Brown Dog: a Search Engine For the Other 99 Percent (of Data)
aarondubrow writes: We've all experienced the frustration of trying to access information on websites, only to find that the data is trapped in outdated, difficult-to-read file formats and that metadata — the critical data about the data, such as when and how and by whom it was produced — is nonexistent. Led by Kenton McHenry, a team at the National Center for Supercomputing Applications is working to change that. Recipients in 2013 of a $10 million, five-year award from the National Science Foundation, the team is developing software that allows researchers to manage and make sense of vast amounts of digital scientific data that is currently trapped in outdated file formats. The NCSA team recently demonstrated two publicly-available services to make the contents of uncurated data collections accessible.
The problem is that 99%* of data is actually trapped behind paywalls...
Which is more of a problem than the format. If the data was available without the paywall, then the format probably wouldn't matter as much.
GrpA
*99% is a made-up statistic - just like the original article. I assume it means "lots..."
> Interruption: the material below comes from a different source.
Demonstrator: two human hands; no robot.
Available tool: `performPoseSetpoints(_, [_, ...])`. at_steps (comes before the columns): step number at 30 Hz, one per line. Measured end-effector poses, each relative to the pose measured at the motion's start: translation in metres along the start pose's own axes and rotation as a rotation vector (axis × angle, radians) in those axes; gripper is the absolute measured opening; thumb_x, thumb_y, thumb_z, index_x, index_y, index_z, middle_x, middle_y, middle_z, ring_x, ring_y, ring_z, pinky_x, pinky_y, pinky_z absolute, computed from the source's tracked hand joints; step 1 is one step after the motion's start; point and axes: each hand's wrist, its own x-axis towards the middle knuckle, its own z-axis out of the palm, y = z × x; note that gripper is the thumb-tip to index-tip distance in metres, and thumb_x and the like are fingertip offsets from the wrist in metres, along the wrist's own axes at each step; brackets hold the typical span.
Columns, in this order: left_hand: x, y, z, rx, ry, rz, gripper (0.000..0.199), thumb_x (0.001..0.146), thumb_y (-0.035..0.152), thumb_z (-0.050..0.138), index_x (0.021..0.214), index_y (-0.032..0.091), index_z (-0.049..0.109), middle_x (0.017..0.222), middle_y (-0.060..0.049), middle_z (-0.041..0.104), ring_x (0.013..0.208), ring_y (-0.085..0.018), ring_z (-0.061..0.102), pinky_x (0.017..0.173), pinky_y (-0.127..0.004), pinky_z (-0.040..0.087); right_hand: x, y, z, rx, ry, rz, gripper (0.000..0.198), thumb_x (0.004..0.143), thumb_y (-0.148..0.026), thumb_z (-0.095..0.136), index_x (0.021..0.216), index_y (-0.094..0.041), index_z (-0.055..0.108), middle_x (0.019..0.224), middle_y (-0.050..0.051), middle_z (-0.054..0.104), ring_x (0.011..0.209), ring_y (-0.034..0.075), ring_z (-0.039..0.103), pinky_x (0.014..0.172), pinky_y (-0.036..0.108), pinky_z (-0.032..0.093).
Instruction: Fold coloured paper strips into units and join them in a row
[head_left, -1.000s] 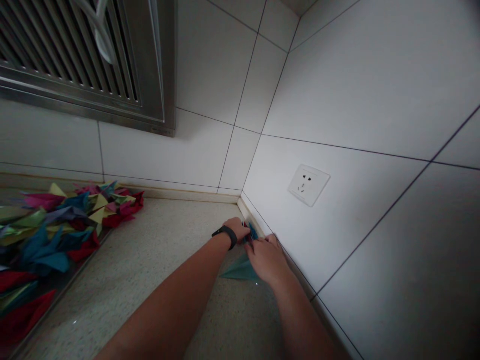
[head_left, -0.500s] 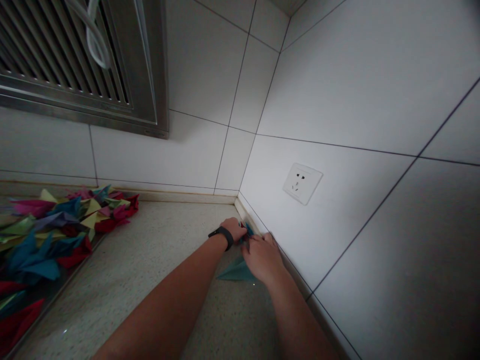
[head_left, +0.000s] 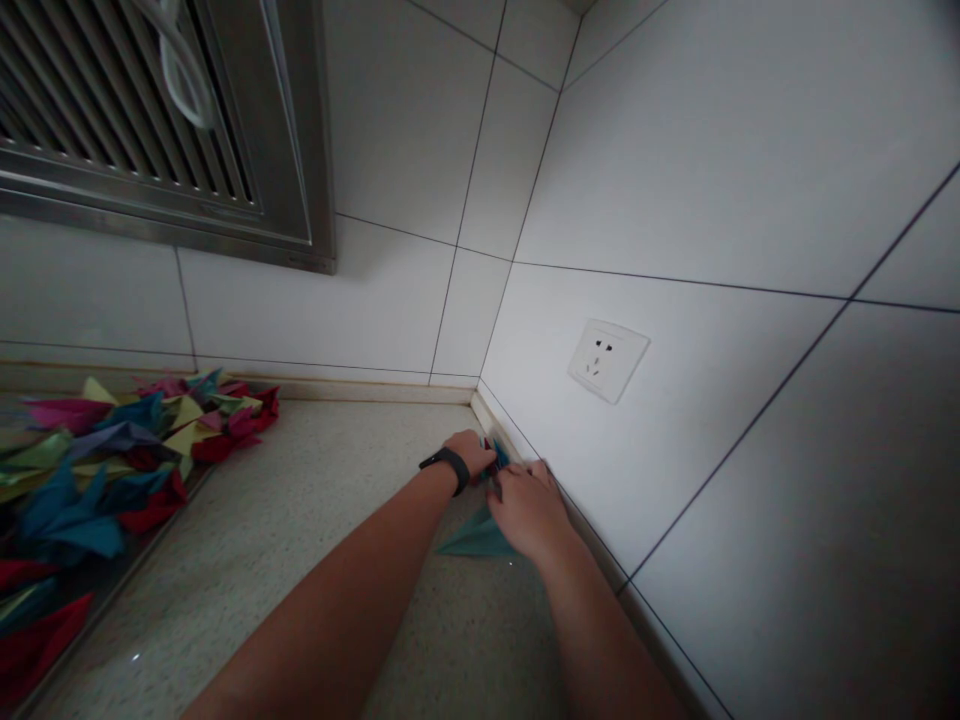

Enjoy science fiction? "Turing Evolved" - AI, Mecha, Androids and rail-gun battles. What more could you want?
Isn't gathering, indexing, and trying to find heads/tails of data what Splunk is designed for? It is a commercial utility, and not cheap by any means... but at least this is one software package meant to sift through and generate reports/graphs/etc on stuff.
Disclaimer: Not associated with them, but have ended up using their products at multiple installations with very good results (mainly keeping customers happy with a morning PDF report that all is well, with the charts to prove it.)